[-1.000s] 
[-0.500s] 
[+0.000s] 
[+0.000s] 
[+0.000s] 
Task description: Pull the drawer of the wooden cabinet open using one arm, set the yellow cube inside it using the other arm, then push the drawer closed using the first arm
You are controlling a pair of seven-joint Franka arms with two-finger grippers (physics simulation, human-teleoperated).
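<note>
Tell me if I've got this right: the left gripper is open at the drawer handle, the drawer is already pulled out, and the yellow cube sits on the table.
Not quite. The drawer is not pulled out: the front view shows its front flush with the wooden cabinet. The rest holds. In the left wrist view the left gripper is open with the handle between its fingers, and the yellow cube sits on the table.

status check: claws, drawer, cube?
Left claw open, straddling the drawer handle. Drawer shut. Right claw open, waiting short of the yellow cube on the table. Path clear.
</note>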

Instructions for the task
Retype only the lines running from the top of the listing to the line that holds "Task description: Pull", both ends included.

Reply to the task
[-1.000s] 
[-0.500s] 
[+0.000s] 
[+0.000s] 
[+0.000s] 
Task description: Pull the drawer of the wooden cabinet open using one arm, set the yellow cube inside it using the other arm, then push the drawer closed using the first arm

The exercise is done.